Smol Whumpee who loves loves loves Tol Caretaker's big breathless pressure stim hugs that squeeze the stuffing out of them and fill it all with warmth and love. Smol Whumpee who's now been found so beaten and broken that Tol Caretaker has to handle them like glass, no matter how desperately they want to hold them tight and never let go again. It won't really feel like a reunion until they're healed enough to do so, if they can heal
Caretaker opting not to give Whumpee hugs because they don’t want to push their physical boundaries after what Whumper did to them, while Whumpee wants nothing more than a big hug but struggles to request one for fear of being rejected, each of them assuming that the other hates touch and they’ll just have to live without it
Imagine after they figure out the misunderstanding, how warm and sweet and safe their first hug will feel ❤️
Hey! Just wondering your thoughts on a touch starved whumper, who, after a while of having whumpee, starts to become dependant on them. Other whumpee's simply become non-existent and they find themselves hyper-focusing on whumpee and only whumpee. They find themselves becoming obsessed with binding the whumpee to themselves one way or another- no matter what and no matter how they have to do it.
Oo, creepy, I like it! Usually you only see whumpees who are touch starved, it makes an interesting motivation for it to be the whumper!
Whumpee leaning into a gentle touch, only to jump and recoil when they abruptly realize that isn't Caretaker's hand
Touch starved Whumpee feeling guilty about asking or imposing on Caretaker for affection, and Caretaker noticing. Patiently, wordlessly opening their arms, ruffling their hair, interlacing their fingers, nudging their foot under the table, lifting the edge of the blankets so they can cuddle up 💕
That moment when the Whumpee (who is normally stoic and tough) wordlessly moves their hand on their sickbed to touch their Caretaker's hand. A silent begging for human touch.
YESSSSSSS
Touch starved Whumpee getting a massage from Caretaker and just totally melting into them, feeling safer than they have in months or years
Time for another whump dream: I dreamt there was a sort of fantasy bloodlust curse cast over a family, where if Family Member A caused an injury to Family Member B, they would get a bloodlust from it and go out of control trying to murder them for another opportunity to witness their pain.
This led to families forced apart, estranged and touch-starved. They couldn’t bring themselves to touch each other or be close because they didn’t want to risk somehow causing an injury.
If someone was prevented from having physical touch from anyone by the main whumper for a long period of time (months even) was beaten, would it be more intense?

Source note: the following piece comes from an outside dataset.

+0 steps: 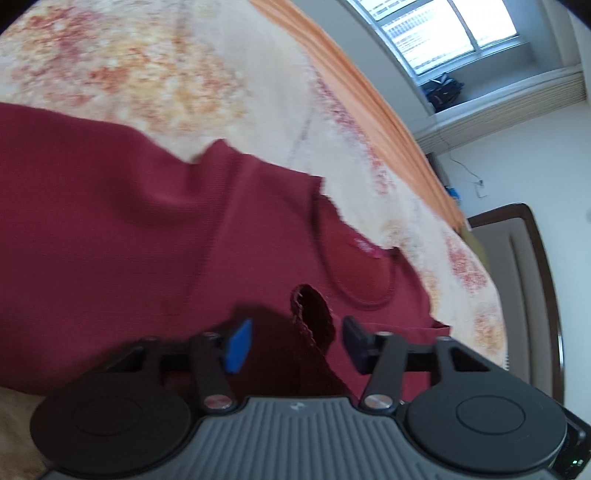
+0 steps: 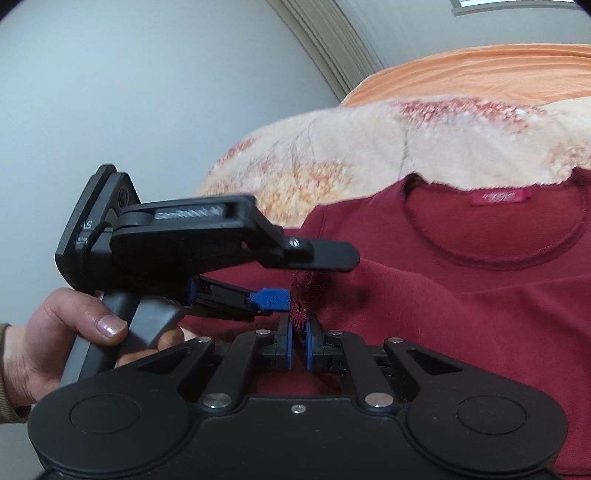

Emotionally and psychologically, probably -- that “safe” physical connection they had formed with that one person would be broken and associated with new danger and unpredictability. They would have to live with the stress and uncertainty of not knowing if the next touch would be kind or cruel.
What would it be like for someone to be both touch starved and touch adverse (if it is possible to be both)?
Yes, it's possible because that's exactly what I am! There are times that I crave physical touch but when I get it, it's prickly, tingly, achy or makes me suddenly flinch or shiver, even with people I trust. I have to reassure them that they didn't do anything wrong, it's just the initial reaction my body has. Who knows why?
Oh ho ho, have you considered... both touch repulsed and touch starved at the same time, and wanting to write both but also not wanting to let on how weird a brain you have?
Has someone made a shaking hand meme for that yet?
Me: *wants to write a touch-starved character finally receiving affection* Also me: *is lowkey touchstarved irl and doesnt know how affection works in the least*
I kinda feel that on the opposite side 😅
Me: *loves writing affection*
Also me: *flinches for no reason when receiving affection, even when it's somebody I trust*
Yo touch starved anon! I am the exact thing you describe! I *hate* being touched but when it's someone I trust it does feel wonderful. It took me a while to realize I was touch-starved but the feelings have always persisted so yeah! Totally possible!
^^^
Can a person be touch starved but in complete denial? Like, they hate being touched and yet when someone does, it feels wonderful? Or is that not realistic?
Well, I know the opposite is possible (wanting to be touched but when someone does, it feels bad) because that’s literally me 😅 Because of that, I’m sure the kind you mentioned is possible too
Hi! I wasn't really sure if I could, but is it all right if I ask u for advice? My friends and I are "arguing" (its like a friendly argument) about whether or not a touch starved character getting overwhelmed at being touched counts as whump or just general angst? It's okay if you don't answer or don't really know!
I think it counts as whump because it involves a physical aspect! In my mind I think of angst as more about emotions. Touch starvation and sensitivity is physical.
A touch starved whumpee flinching and shivering as Caretaker runs gentle, soothing fingers over their head, neck and back
Do you have any ideas for a whumpee that has scars/is touch starved but refuses to show it and finally breaks down?